CNBC has contacted the government for comment.

Cost of buying gas

Emma Pinchbeck, chief executive of the energy industry trade association Energy UK, told the BBC Friday morning that the industry would continue to call for government intervention to help both consumers and the impact on the economy at large.

“Most [suppliers] making a negative margin in recent years is one of the reasons we lost 29 suppliers from the market. So when you look at this and the magnitude of this crisis, we’re talking about something that’s much bigger than the industry can handle, despite the help that’s been given, despite charging the maximum cost of buying gas.”

Pinchbeck said the industry favored a shortage rate scheme that allows suppliers to keep prices at their current levels and have their costs covered by a loan because it is the quickest to implement.

Wider Challenge

Faced with the same rising wholesale prices and varying degrees of dependence on Russian gas, European governments are launching their own support packages for citizens.

France has completely nationalized energy supplier EDF at an estimated cost of 9.7 billion euros, limiting electricity tariff increases to 4%.

German households will pay about 500 euros ($509) more on their annual gas bills through April 2024 through a levy to help utilities cover the cost of replacing lost Russian supplies, and electricity prices will also rise.

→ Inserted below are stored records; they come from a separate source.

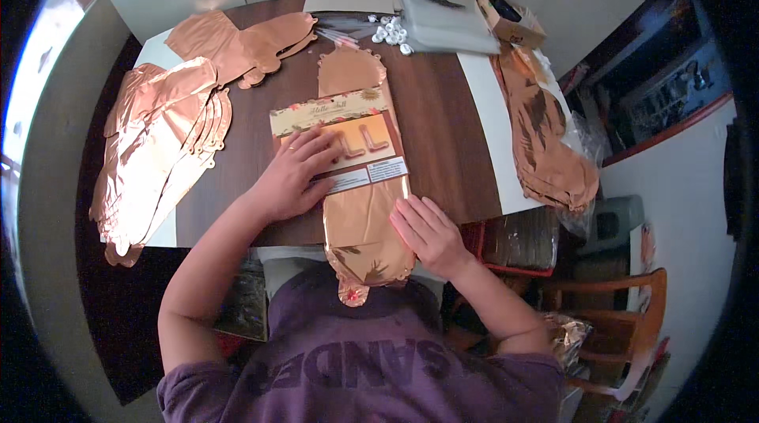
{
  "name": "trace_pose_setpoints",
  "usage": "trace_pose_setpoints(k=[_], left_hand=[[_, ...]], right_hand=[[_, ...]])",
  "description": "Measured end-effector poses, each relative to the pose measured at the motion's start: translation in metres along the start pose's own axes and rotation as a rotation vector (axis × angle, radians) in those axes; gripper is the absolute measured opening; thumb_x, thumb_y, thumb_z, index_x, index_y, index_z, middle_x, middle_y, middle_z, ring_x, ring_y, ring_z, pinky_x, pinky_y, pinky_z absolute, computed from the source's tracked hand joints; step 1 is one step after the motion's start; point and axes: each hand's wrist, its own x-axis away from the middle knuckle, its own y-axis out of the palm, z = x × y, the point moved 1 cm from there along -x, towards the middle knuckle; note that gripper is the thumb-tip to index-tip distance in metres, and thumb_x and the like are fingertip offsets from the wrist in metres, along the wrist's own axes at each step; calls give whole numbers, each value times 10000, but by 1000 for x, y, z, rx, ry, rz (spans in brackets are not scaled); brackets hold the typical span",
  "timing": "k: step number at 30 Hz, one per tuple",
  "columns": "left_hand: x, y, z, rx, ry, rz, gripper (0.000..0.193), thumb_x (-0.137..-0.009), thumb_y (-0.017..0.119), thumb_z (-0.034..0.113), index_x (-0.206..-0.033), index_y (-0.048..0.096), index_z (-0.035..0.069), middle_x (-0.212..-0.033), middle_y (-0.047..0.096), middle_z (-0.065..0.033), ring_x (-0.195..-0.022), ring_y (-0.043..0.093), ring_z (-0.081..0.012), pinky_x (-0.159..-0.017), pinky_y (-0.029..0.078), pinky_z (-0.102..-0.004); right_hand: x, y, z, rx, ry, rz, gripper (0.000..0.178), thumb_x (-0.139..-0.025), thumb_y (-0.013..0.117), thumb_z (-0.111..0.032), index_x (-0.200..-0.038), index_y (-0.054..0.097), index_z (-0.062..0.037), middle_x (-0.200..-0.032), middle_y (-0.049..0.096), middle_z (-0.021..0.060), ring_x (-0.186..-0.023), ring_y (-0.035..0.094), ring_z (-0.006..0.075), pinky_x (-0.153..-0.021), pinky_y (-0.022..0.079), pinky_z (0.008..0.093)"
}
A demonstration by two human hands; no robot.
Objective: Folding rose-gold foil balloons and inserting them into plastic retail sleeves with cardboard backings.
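A flat rose-gold foil balloon lies lengthwise in front of me, its lower end reaching past the table's near edge. Across its middle sits a printed cardboard packaging card with an autumn-leaf top band and a picture of letter balloons. My left hand rests flat on the left side of the card, fingers spread, covering part of the picture. With fingers stretched out, my right hand touches the right edge of the foil below the card. What lies under each palm is hidden.
Stacks of flat rose-gold foil balloons lie at the left, back left and right of the table. Behind the card are white ribbon rolls, thin straws, clear plastic bags and a small cardboard box.
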Motion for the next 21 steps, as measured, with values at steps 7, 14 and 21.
trace_pose_setpoints(k=[7, 14, 21], left_hand=[[-27, 15, 15, 44, 142, -24, 531, -824, 632, 176, -1341, 535, 97, -1391, 490, -175, -1344, 390, -379, -1127, 273, -513], [-22, 19, 15, 31, 198, -44, 533, -803, 644, 195, -1316, 548, 90, -1391, 491, -167, -1336, 409, -357, -1122, 284, -512], [-21, 15, 13, 51, 249, -52, 540, -788, 657, 196, -1304, 555, 71, -1385, 484, -177, -1329, 411, -376, -1126, 285, -523]], right_hand=[[7, 2, 2, -88, -34, 75, 342, -880, 549, -159, -1189, 634, -41, -1314, 575, 137, -1235, 534, 296, -1051, 428, 451], [2, -2, 2, -163, -58, 113, 324, -875, 553, -153, -1160, 637, -22, -1268, 593, 141, -1203, 543, 302, -1029, 443, 462], [-1, 0, -1, -56, 44, 60, 343, -893, 533, -160, -1186, 620, -3, -1296, 575, 154, -1238, 519, 303, -1075, 390, 479]])
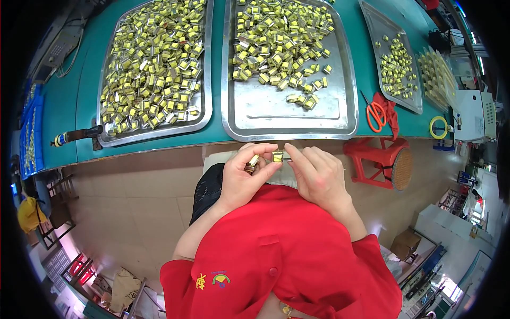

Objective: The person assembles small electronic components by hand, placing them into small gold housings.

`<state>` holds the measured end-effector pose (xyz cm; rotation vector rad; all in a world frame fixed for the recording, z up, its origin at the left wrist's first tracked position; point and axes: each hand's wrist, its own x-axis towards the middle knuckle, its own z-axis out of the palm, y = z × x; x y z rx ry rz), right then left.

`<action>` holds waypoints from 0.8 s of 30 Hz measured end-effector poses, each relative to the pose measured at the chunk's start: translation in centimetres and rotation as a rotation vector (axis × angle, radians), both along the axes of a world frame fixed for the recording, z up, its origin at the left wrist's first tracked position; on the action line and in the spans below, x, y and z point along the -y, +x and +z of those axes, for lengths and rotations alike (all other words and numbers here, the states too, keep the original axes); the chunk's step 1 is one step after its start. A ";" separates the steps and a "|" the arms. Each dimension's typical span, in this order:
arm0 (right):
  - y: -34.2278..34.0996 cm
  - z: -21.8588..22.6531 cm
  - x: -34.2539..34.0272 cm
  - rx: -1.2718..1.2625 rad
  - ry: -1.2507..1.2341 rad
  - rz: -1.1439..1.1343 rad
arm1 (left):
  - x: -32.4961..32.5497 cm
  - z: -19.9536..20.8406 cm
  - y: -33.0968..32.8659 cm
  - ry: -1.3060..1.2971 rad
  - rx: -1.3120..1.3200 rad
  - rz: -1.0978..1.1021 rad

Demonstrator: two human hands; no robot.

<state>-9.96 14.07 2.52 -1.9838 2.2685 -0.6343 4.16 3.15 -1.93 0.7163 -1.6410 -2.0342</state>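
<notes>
Just past the bench's front edge, my left hand (239, 175) pinches a small yellow-wrapped transformer (278, 157) between thumb and forefinger. More of these transformers (252, 164) are tucked in its curled fingers. At the right side of the pinched piece, my right hand (321, 175) is closed, thumb and forefinger together. A slim greyish thing shows at its fingertips beside the transformer; its kind is too small to tell. Ahead of both hands lies a metal tray (287, 123) with a heap of the same transformers toward its far side.
A fuller metal tray (207, 80) is at the left, a smaller one (374, 26) at the far right. Orange-handled scissors (376, 117) and a red cloth (391, 114) lie between trays. A red stool (369, 159) stands below the bench. A yellow tape roll (432, 127) sits rightward.
</notes>
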 end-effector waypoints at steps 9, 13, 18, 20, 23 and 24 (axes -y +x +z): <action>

The cabinet is talking about an exemption from sales tax on the levy and an aid package for poorer households, but is also criticized for having announced insufficient support.

Italy and Spain have both used windfalls to fund a combination of benefits for households in need and limits on bills that rise to unaffordable levels.

The Valley Voice
The Valley Voice
Christopher Brito is a social media producer and trending writer for The Valley Voice, with a focus on sports and stories related to race and culture.